Via Meravigli 2/4
20121 Milano
LUN-DOM 11.00-19.00
ARTISTI:
Marta Pierobon
Alberto Savinio (Collezione Ramo)
Marta Pierobon risponde alle domande di
Irina Zucca Alessandrelli, curatrice della Collezione Ramo
Cos’è per te il disegno?
Il disegno per me è luogo; dove tutto è possibile, realizzabile, reale. È lo spazio più ampio che esista, più della mente stessa. È rifugio. È l’inizio di tutti i pensieri e di tutte le forme. Il fatto stesso che la carta sia un materiale così leggero mi permette di poterlo portare ovunque e di conseguenza diventa accesso costante per tutte le idee.
Quali materiali, tecniche e processi creativi utilizzi quando lavori su carta?

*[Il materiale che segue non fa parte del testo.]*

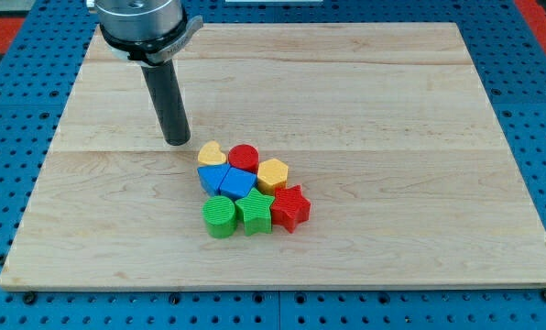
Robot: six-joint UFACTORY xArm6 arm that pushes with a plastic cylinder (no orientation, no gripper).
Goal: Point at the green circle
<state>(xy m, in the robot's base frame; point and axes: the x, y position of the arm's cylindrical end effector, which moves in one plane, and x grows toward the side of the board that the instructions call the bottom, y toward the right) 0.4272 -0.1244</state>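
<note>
The green circle (220, 216) sits at the bottom left of a tight cluster of blocks near the middle of the wooden board (392, 137). My tip (177, 140) stands on the board above and to the left of the cluster, just left of the yellow heart (212, 153) and apart from it. The green circle lies well below and to the right of the tip. A green star (255, 212) touches the circle's right side. A blue block (212, 177) sits just above the circle.
The cluster also holds a red circle (244, 158), a yellow hexagon (272, 173), a blue pentagon (237, 183) and a red star (290, 207). A blue pegboard (16, 183) surrounds the board.
</note>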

Negli anni ho lavorato con diversi media, generalmente tendo a mescolare tecniche differenti. Penso alla carta come materia. Le tecniche che prediligo sono acquerello, inchiostro, matite colorate, pennarelli e collage. La scelta del tipo di carta che utilizzo di volta in volta cambia in base al lavoro, al progetto, alle dimensioni e alle idee.
Perchè hai scelto quest’opera della Collezione Ramo?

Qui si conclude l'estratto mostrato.